The banner for this issue of Aesthethika reproduces a detail of M.C. Escher’s work, “Metamorphosis II”. This wood engraving made in 1940, like most of his work, suggests aesthetic shifting between sensory experience and the conventional world.
In the “situational cross-section” that we selected, one can see a battlefield rendered by a chess board on the right of the image. The black pieces have just check-mated, sacrificing their Queen. If the white pieces play the rook, stalemate their king allowing the opposition’s horse to give the final blow. The scene represents the culminating moment of the battle. It has been a prolonged combat with many casualties on both sides. Despite the more powerful White army –notice their Queen and two rooks – it reveals its Achilles heel and must surrender the throne.

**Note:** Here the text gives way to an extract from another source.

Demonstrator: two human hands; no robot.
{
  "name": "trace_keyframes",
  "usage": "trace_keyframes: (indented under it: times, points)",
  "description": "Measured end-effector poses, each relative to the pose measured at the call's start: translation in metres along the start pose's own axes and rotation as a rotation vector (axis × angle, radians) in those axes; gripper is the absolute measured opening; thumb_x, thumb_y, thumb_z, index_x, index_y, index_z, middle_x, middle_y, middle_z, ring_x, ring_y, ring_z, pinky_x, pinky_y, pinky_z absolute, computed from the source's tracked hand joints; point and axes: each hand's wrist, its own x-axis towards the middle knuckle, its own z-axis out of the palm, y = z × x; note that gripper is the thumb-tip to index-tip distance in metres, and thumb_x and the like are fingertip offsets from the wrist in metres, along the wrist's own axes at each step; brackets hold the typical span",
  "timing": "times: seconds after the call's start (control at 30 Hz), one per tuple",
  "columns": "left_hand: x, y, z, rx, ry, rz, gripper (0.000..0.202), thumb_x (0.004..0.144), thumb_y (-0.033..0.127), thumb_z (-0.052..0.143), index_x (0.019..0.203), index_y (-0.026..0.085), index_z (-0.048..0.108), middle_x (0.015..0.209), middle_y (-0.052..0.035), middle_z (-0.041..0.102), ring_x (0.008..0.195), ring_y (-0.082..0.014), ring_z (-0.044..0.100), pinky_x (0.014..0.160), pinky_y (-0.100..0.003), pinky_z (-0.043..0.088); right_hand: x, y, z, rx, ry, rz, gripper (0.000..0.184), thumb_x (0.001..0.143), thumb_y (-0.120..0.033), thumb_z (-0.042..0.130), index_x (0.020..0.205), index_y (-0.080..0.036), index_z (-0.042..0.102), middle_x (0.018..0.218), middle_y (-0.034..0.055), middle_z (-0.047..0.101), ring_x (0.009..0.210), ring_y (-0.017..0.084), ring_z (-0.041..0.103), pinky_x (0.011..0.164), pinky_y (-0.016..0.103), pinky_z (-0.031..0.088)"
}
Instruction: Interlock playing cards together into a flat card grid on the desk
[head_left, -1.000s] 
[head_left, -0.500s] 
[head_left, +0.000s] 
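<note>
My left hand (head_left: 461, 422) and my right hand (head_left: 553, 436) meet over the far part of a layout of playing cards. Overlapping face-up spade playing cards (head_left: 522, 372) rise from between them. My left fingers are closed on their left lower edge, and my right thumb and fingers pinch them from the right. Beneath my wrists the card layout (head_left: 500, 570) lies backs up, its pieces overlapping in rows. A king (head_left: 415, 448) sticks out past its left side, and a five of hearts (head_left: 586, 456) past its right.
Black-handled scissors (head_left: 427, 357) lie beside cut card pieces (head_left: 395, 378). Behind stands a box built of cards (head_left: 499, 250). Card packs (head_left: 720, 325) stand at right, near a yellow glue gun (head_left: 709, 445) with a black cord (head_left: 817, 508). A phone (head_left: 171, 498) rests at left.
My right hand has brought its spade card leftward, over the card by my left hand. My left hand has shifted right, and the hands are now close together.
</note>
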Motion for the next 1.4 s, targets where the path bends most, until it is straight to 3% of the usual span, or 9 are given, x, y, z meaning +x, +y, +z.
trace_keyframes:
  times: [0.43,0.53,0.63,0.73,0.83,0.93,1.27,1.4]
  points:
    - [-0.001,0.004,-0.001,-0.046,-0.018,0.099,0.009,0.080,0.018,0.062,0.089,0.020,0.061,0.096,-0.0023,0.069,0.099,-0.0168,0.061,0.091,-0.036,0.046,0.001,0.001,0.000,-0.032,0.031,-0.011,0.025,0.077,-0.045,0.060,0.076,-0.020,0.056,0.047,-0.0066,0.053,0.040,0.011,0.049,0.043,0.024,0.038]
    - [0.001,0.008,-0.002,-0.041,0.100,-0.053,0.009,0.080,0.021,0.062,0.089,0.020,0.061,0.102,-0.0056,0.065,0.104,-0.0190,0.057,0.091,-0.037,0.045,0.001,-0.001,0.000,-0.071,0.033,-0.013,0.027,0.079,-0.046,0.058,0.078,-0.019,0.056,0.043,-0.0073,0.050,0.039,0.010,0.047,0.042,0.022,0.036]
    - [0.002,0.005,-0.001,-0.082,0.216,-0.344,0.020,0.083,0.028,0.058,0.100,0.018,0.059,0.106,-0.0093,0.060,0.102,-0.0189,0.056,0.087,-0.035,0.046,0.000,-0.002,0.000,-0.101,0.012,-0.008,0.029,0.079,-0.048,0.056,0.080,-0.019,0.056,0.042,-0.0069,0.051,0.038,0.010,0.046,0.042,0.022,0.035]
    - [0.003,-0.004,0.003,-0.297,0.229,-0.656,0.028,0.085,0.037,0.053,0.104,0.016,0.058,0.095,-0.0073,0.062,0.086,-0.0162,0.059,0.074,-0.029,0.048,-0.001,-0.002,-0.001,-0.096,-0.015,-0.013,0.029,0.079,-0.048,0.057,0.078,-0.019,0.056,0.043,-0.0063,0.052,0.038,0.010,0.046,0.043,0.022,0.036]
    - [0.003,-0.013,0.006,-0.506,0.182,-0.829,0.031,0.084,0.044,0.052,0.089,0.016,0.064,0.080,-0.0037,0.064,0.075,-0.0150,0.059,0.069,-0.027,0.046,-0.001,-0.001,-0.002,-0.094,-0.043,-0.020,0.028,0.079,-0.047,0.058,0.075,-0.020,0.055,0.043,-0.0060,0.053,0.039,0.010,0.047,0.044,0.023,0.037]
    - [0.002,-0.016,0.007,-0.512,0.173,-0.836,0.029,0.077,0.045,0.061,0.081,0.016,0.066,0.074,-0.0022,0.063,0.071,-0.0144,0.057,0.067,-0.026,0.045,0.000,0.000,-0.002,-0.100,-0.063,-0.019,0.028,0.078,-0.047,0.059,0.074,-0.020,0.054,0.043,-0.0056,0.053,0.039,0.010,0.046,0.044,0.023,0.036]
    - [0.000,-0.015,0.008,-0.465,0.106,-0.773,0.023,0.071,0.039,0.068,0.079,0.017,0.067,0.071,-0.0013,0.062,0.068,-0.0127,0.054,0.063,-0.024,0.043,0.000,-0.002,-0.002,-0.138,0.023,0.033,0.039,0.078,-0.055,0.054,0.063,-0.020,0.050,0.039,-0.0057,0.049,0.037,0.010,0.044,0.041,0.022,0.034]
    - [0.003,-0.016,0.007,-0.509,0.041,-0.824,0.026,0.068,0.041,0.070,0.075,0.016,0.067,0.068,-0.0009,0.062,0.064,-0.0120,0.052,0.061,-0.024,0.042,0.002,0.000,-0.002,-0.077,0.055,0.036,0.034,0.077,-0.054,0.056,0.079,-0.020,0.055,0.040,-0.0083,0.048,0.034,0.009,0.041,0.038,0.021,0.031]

On the left side the war continues in the Polis, as the rook crosses a bridge to reach the citadel, a series of tessellations, represented by the rooftops and stairways, stylized in geometric cubes, which then emerge as birds, fish, bees, honeycombs, salamanders and finally, a mosaic of the same chessboard that takes us back, at the opposite extreme, to the battlefield. Let us see the complete work:
What does Escher tell us with this journey?
That the formalization and shifts in thinking are a reflection of decisions based on practical experience. And that certain choices, including that of ceding the Queen in the chess analogy, anticipate –as in the movie Casablanca - unexpected movement in a subject’s moral world.
Moreover significant advances in knowledge and the ensuing ethical problems are the result of a long battle, as is captivatingly elucidated in the poetic formulation of the normative and instrumental mediations in the second entrance of the chorus in Sophcles’ Antigone.
This issue of Aesthethika brings together original articles that contribute to this complex question. It opens with Juan Manuel García Haro’s study of guilt in Classical Greece, wherein he lucidly explores the categories of necessity and chance, from Aristotle and the pre-Socratics to modern understandings of freedom and responsibility.
This is followed by, a key text written by Roberto Markarian, wherein he proposes lines of articulation between mathematics and psychology. A specialist on chaos theory, he returns to the talk he gave at the 2015 inaugural conference at the International Summer School, as Dean of the University of the Republic (UDELAR), Uruguay.
Next is a preview of the Spanish edition of Julio Cabrera’s book Margins of Philosophies of Language, an essential literary work both for the debate that it introduces and for the methodology with which he approaches it. From Julio Cortázar’s Cronopios and Famas to the most relevant thinkers of the 20th century, the treatment of ideas fuses the rigor and poetry to which the author of Cinema: 100 years of philosophy, has accustomed us.
We close this first section with an especially valuable and (as yet) unpublished piece by Ignacio Martín-Baró, which requires a brief comment. It is the transcription of his classes on professional ethics in psychology, delivered at the Universidad Centroamericana José Simeón Cañás up to the time of his tragic death at the hands of the Salvadoran army on November 16, 1989. Typewritten versions have circulated over the years, becoming part of academic courses at different Latin American universities. We have revised the text and enriched it with bibliographic references as one small contribution to the remembrance events of the 25th anniversary of the massacre of the Jesuits. It is published in accordance to the original specifications given by Martín-Baró with our gratitude to Mauricio Gaborit, SJ, and scholar of the UCA.
This edition contains a multimedia section that includes the video version of Fabián Schejtman’s conference address on nodal ethics, given at the UBA, summer 2015, and reviews of two books: Destinies of testimony: Victim, author, silence, edited by Carlos Gutiérrez and Gervasio Noailles (Letra Viva, 2014), and the highly anticipated DVD, Ethics at schools in the hands of the Simpsons, coordinated by Elizabeth Ormart and Juan Jorge Michel Fariña.
Last but not least, this issue of Aesthethika comes out on the 100th anniversary of the Armenian genocide, a subject about which the editors have commented on various occasions. The latent question in the reference to the tragic fate of Martín-Baró and on the anniversary of the Armenian massacre, is that underlying Escher’s engraving, that is, how does one give witness to horror?- What ethics is there vis-à-vis extermination? The review of Gutiérrez and Noailles’ book, which is deeply marked by the paradigm of Armenian testimony, and an updated version of Eduardo Laso’s classic on the film Ararat, are unavoidable references. This is our contribution in this crucial hour -our way of keeping the essential memory of these times alive.